The institutions, rites, and principles of a secret society devoted to the promotion of fraternal feeling and morality among the members of the order. In its modern form it appears to have arisen in London in 1717, and thence spread through the British Isles to the Continent, reaching North America about 1729. In the preliminary stages which led up to freemasonry, there are traces of the influence of Judah Templo, the constructor of a model of Solomon's Temple, who visited England in the reign of Charles II. A coat of arms said to have been used or painted by him resembles greatly that adopted later by the freemasons of England ("Transactions Jew. Hist. Soc. Eng," ii.). The society claims affiliation with the ancient craft of working masonry, and by this means traces back much of its symbolism and ritual to the building of the First Temple by Solomon. So far does this tendency go that G. Oliver, in his "Antiquities of Freemasonry" (London, 1823), attempts to show that Moses was a grand master. One of the higher grades of the order is connected with the legend of the death of Hiram "Abif" (a misunderstanding of II Chron. ii. 13). According to Masonic legend, he was killed by three workmen just at the completion of the Temple; and there is a mystery about his death as represented in the Masonic rites. This may possibly trace back to the rabbinic legend that while all the workmen were killed so that they should not build another temple devoted to idolatry, Hiram himself was raised to heaven like Enoch (Pesiḳ. R. vi. 25a, ed. Friedmann). In the early stages of freemasonry, however, nothing was said of Solomon (Fort, "Early History and Antiquities of Freemasonry," p. 181, Philadelphia, 1875), and nothing is said of the Hiram legend in the earliest printed constitution of 1723 (R. F. Gould, "History of Freemasonry," iv. 365).
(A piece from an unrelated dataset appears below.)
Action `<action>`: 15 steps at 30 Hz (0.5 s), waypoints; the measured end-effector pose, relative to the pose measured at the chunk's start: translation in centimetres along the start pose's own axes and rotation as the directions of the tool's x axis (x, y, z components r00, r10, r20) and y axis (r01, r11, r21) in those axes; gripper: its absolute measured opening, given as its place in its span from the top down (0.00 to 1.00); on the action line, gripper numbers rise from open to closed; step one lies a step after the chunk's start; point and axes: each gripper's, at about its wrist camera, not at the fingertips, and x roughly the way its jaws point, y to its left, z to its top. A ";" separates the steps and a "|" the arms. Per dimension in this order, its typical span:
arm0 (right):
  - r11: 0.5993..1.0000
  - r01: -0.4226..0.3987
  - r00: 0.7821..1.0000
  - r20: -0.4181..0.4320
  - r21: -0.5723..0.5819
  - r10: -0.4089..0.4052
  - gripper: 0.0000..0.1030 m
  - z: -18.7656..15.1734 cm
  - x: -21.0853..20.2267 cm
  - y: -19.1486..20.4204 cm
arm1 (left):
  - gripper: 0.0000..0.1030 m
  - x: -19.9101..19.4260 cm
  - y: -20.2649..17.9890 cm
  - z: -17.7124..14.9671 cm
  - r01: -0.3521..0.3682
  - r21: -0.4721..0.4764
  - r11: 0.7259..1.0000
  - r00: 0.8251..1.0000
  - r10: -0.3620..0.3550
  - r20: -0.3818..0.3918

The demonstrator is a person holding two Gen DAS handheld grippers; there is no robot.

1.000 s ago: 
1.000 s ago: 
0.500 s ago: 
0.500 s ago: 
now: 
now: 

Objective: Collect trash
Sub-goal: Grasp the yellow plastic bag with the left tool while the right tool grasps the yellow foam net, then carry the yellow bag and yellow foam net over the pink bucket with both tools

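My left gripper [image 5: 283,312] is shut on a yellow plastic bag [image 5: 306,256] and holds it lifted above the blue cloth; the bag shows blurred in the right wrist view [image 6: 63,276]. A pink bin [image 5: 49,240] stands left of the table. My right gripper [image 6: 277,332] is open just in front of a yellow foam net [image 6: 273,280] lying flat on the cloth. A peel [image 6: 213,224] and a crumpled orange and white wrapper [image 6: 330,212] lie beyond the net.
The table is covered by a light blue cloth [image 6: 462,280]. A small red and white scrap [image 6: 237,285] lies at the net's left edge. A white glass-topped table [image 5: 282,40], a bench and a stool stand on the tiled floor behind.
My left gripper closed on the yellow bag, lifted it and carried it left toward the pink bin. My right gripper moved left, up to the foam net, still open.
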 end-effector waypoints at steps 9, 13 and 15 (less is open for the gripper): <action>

Edict of Frederick the Great with Regard to the Conversion of Jews.

The technical language, symbolism, and rites of freemasonry are full of Jewish ideas and of terms like "Urim and Thummim," "Acharon Schilton," "Rehum," "Sephirot," "Jachin," "Ish Chotzeb" (comp. I Kings v. 18, list of terms on following page), but these may have been derived, withoutany Jewish intermediation, from commentaries on the Old Testament. Many of these terms are derived from the Biblical account of the building of Solomon's Temple (I Kings v. et seq.), and the two pillars Jachin and Boaz take a predominant position in Masonic symbolism. In the Scottish Rite the dates of all official documents are given according to the Hebrew months and Jewish era, and use is made of the older form (Samaritan or Phenician) of the Hebrew alphabet. The impostor Cagliostro appears to have introduced some of the terms of the Cabala into his "rite of Misraim," but this again might have been derived from the Christian Cabala.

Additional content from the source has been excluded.